**WHAT IS EXPECTED:**
Each entry below must be repeated word for word.

**DATA PROVIDED:**
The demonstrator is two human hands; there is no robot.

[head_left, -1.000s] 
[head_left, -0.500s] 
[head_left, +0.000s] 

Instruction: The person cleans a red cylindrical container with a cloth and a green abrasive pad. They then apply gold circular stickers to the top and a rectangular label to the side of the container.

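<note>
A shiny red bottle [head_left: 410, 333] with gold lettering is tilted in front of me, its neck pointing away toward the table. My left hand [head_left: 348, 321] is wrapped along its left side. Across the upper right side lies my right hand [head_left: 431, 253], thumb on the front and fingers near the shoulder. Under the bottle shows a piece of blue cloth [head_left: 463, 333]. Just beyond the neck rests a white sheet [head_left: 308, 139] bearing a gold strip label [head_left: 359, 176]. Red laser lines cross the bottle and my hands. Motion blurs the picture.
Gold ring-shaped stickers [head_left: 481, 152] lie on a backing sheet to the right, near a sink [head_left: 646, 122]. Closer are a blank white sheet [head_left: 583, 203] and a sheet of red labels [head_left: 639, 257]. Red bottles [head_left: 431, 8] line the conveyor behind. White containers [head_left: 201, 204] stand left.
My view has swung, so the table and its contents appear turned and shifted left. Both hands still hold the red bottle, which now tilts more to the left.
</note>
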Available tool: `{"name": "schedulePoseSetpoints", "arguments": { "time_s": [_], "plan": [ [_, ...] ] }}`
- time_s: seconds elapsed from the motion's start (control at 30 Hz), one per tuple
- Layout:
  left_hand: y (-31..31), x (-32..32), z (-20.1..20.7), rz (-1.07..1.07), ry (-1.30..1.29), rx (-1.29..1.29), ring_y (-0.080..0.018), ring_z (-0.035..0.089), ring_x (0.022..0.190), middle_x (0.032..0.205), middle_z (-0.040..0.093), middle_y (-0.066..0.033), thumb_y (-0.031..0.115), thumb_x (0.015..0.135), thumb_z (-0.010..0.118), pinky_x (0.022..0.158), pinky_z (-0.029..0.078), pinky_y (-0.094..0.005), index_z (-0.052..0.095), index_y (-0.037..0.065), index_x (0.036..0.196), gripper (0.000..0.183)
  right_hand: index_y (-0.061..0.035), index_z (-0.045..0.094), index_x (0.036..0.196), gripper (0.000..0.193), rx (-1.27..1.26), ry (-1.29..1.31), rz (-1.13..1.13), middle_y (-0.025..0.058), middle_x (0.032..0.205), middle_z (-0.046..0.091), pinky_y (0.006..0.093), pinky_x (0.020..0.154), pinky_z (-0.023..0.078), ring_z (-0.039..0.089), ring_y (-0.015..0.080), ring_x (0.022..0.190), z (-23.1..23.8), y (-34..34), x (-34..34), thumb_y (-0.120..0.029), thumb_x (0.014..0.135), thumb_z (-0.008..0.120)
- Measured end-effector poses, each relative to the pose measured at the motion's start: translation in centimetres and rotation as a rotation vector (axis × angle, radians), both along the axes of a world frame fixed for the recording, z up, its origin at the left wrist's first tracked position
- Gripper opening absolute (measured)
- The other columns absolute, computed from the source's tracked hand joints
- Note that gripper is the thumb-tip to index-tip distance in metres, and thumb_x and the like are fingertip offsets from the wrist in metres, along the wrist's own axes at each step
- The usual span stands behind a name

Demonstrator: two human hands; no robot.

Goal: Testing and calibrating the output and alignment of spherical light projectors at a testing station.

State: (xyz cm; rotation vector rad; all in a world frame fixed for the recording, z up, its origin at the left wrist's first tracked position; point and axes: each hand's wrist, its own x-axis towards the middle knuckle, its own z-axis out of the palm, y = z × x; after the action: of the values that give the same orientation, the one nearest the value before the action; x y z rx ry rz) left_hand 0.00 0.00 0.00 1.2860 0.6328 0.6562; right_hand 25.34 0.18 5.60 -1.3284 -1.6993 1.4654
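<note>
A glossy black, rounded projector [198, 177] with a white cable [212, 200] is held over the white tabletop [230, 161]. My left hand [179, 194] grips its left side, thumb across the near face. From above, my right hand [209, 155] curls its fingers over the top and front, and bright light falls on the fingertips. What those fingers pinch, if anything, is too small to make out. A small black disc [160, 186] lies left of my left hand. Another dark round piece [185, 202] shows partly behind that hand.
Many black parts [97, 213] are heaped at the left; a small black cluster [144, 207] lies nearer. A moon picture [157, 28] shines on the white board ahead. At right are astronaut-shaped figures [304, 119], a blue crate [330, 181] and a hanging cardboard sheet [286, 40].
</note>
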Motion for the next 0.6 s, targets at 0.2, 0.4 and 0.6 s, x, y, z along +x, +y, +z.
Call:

**SOLUTION:**
The demonstrator is two human hands; there is no robot.

[head_left, -1.000s] 
[head_left, -0.500s] 
[head_left, +0.000s] 

Instruction: The person cleans a red cylindrical container with a cloth and a green abrasive pad. They then apply gold circular stickers to the top and a rectangular label to the side of the container.

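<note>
A shiny red bottle [head_left: 410, 333] with gold lettering is tilted in front of me, its neck pointing away toward the table. My left hand [head_left: 348, 321] is wrapped along its left side. Across the upper right side lies my right hand [head_left: 431, 253], thumb on the front and fingers near the shoulder. Under the bottle shows a piece of blue cloth [head_left: 463, 333]. Just beyond the neck rests a white sheet [head_left: 308, 139] bearing a gold strip label [head_left: 359, 176]. Red laser lines cross the bottle and my hands. Motion blurs the picture.
Gold ring-shaped stickers [head_left: 481, 152] lie on a backing sheet to the right, near a sink [head_left: 646, 122]. Closer are a blank white sheet [head_left: 583, 203] and a sheet of red labels [head_left: 639, 257]. Red bottles [head_left: 431, 8] line the conveyor behind. White containers [head_left: 201, 204] stand left.
My view has swung, so the table and its contents appear turned and shifted left. Both hands still hold the red bottle, which now tilts more to the left.
</note>
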Available tool: `{"name": "schedulePoseSetpoints", "arguments": { "time_s": [_], "plan": [ [_, ...] ] }}`
- time_s: seconds elapsed from the motion's start (control at 30 Hz), one per tuple
- Layout:
  left_hand: y (-31..31), x (-32..32), z (-20.1..20.7), rz (-1.07..1.07), ry (-1.30..1.29), rx (-1.29..1.29), ring_y (-0.080..0.018), ring_z (-0.035..0.089), ring_x (0.022..0.190), middle_x (0.032..0.205), middle_z (-0.040..0.093), middle_y (-0.066..0.033), thumb_y (-0.031..0.115), thumb_x (0.015..0.135), thumb_z (-0.010..0.118), pinky_x (0.022..0.158), pinky_z (-0.029..0.078), pinky_y (-0.094..0.005), index_z (-0.052..0.095), index_y (-0.037..0.065), index_x (0.036..0.196), gripper (0.000..0.183)
  right_hand: index_y (-0.061..0.035), index_z (-0.045..0.094), index_x (0.036..0.196), gripper (0.000..0.193), rx (-1.27..1.26), ry (-1.29..1.31), rz (-1.13..1.13), middle_y (-0.025..0.058), middle_x (0.032..0.205), middle_z (-0.046..0.091), pinky_y (0.006..0.093), pinky_x (0.020..0.154), pinky_z (-0.023..0.078), ring_z (-0.039..0.089), ring_y (-0.015..0.080), ring_x (0.022..0.190), z (-23.1..23.8), y (-34..34), x (-34..34), thumb_y (-0.120..0.029), thumb_x (0.014..0.135), thumb_z (-0.008..0.120)
- Measured end-effector poses, each relative to the pose measured at the motion's start: translation in centimetres and rotation as a rotation vector (axis × angle, radians), both along the axes of a world frame fixed for the recording, z up, its origin at the left wrist's first tracked position
- Gripper opening absolute (measured)
- The other columns absolute, computed from the source's tracked hand joints
- Note that gripper is the thumb-tip to index-tip distance in metres, and thumb_x and the like are fingertip offsets from the wrist in metres, along the wrist's own axes at each step
- The usual span stands behind a name

Demonstrator: two human hands; no robot.

Goal: Testing and calibrating the output and alignment of spherical light projectors at a testing station.

State: (xyz cm; rotation vector rad; all in a world frame fixed for the recording, z up, its origin at the left wrist's first tracked position; point and axes: each hand's wrist, its own x-axis towards the middle knuckle, its own z-axis out of the palm, y = z × x; after the action: of the values that give the same orientation, the one nearest the value before the action; x y z rx ry rz) left_hand 0.00 0.00 0.00 1.2860 0.6328 0.6562; right_hand 25.34 0.18 5.60 -1.3284 -1.6993 1.4654
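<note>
A glossy black, rounded projector [198, 177] with a white cable [212, 200] is held over the white tabletop [230, 161]. My left hand [179, 194] grips its left side, thumb across the near face. From above, my right hand [209, 155] curls its fingers over the top and front, and bright light falls on the fingertips. What those fingers pinch, if anything, is too small to make out. A small black disc [160, 186] lies left of my left hand. Another dark round piece [185, 202] shows partly behind that hand.
Many black parts [97, 213] are heaped at the left; a small black cluster [144, 207] lies nearer. A moon picture [157, 28] shines on the white board ahead. At right are astronaut-shaped figures [304, 119], a blue crate [330, 181] and a hanging cardboard sheet [286, 40].
</note>
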Motion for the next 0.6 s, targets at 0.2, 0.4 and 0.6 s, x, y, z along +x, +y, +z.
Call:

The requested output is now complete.